La hâte de Marie est d’un autre ordre. Son pas est rapide, mais sa démarche est lente, car elle porte une présence qu’il lui tarde de partager. Elle apporte sa joie vers une autre femme qui, elle aussi, est enceinte : joie mystérieuse que les hommes, si attentifs et généreux qu’ils soient, ne peuvent pas vraiment comprendre. Cette joie n’est pas une force, une certitude, une humeur, un état d’âme, un frémissement, mais déjà c’est quelqu’un. Quelqu’un qu’elle abrite au-dedans d’elle, dont elle entend battre le cœur dans son cœur, qui lui parle mais dont personne n’entend pas la voix. Présence qu’elle ne peut garder pour elle.
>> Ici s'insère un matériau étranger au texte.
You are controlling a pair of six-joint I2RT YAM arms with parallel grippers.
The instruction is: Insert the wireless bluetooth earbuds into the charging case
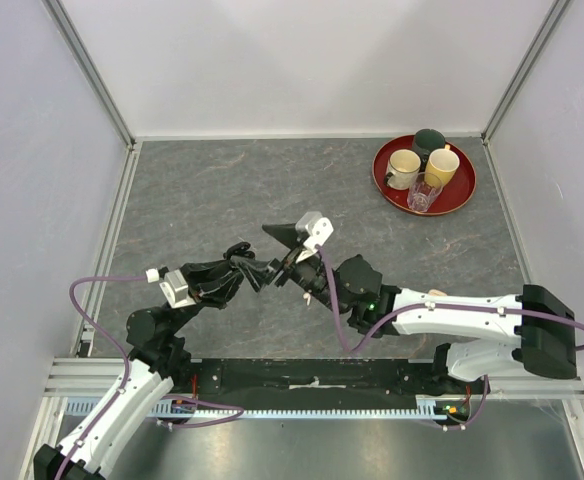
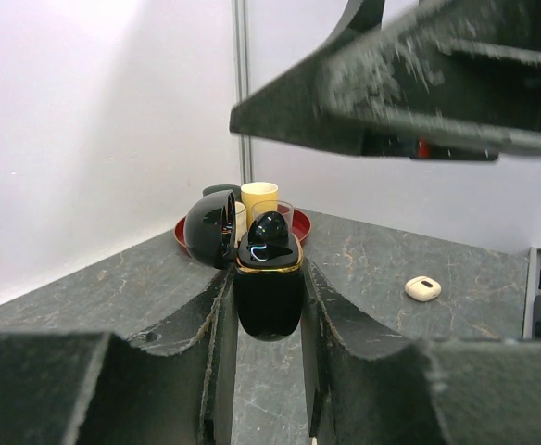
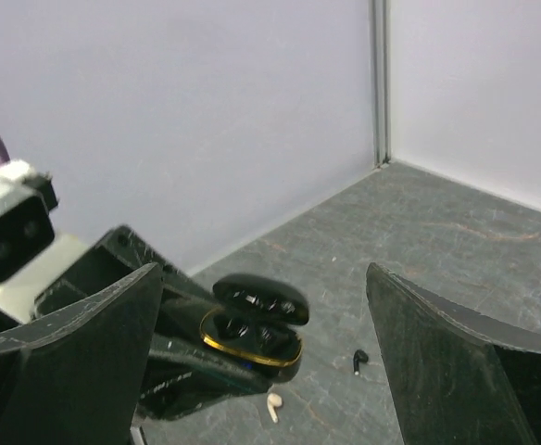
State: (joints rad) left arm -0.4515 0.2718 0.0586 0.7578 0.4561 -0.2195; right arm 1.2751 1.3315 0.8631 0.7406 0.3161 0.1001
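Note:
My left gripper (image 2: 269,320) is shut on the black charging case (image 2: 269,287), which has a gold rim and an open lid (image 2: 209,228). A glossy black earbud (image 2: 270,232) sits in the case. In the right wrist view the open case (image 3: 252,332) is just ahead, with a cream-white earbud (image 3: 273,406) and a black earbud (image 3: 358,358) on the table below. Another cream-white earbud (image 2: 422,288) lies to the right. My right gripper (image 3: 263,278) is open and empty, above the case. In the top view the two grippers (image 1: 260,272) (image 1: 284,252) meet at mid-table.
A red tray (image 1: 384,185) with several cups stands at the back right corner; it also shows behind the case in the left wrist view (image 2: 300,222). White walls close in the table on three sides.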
Qui reçoit la visite de Dieu ne peut demeurer passif, mais devient à son tour porteur de Bonne nouvelle, autour de laquelle tout s’efface. D’où, pour qu’elle resplendisse de sa propre lumière, l’exigence de l’humilité, qui est le contraire de la prétention, de l’orgueil d’être meilleur, de se croire supérieur. L’humble est celle – ou celui – qui se contente de marcher sur l’humus : la « terre ». Qui marche rapidement peut-être, mais bien sur le sol, la poussière collant à ses sandales, la neige à ses souliers. Il faut être humble pour donner naissance à ce qui est, pour consentir à l’existence telle qu’elle est donnée, accueillir le don de la Vie à la vie. Se mettre en route, marcher rapidement, ce n’est pas « planer ». Ça n’exclut ni la fatigue, ni les soucis, ni les questions.

Sans hésiter, Marie se dépense en visitation. Elle se rend chez sa cousine, sa sœur de toujours. Celui qui est entré dans sa vie, dans sa chair, n’est pas un corps étranger, extérieur, mais une présence qui déjà se met à « faire signe » : la chair en elle se met à signifier. À travers le corps même, elle porte une annonce qui passe de corps à corps. Que l’autre près d’elle – prés de Lui – perçoit aussitôt : « Lorsque j’ai entendu tes paroles de salutations, l’enfant a tressailli d’allégresse au-dedans de moi » assure Élisabeth. Derrière l’expérience très concrète de l’existence humaine se trouve la réalité la plus transcendante qui soit : la présence de la vie qui surgit et, dans cette lumière, de l’humanité qui s’atteste comme œuvre divine.

Nativité ! Expérience de soi la plus intensément vécue dans la naissance de l’autre. Laissons résonner ce mystère au profond de nous-mêmes : la chair ici nous parle de Dieu, le tremblement amoureux de la proximité de Dieu, Déjà nous ne sommes plus en nous, mais au-delà de nous-mêmes. C’est peut-être cela : vivre en Dieu ? La mort ici n’a point de place, sinon celle d’une porte encore à pousser, pour trouver un lieu de lumière et de paix. Ce sera alors Noël. Comme le dit Irénée de Lyon : « Dieu a créé l’Homme pour que l’Homme devienne Dieu ». Dieu est sorti de lui-même, Il a créé l’Homme, Il est venu jusqu’à nous, pour que l’Homme à son tour sorte de lui-même et fasse entrer la vie en Dieu.

Nous sommes les porteurs de cette Nouvelle : à notre tour de nous mettre en marche, sans tarder.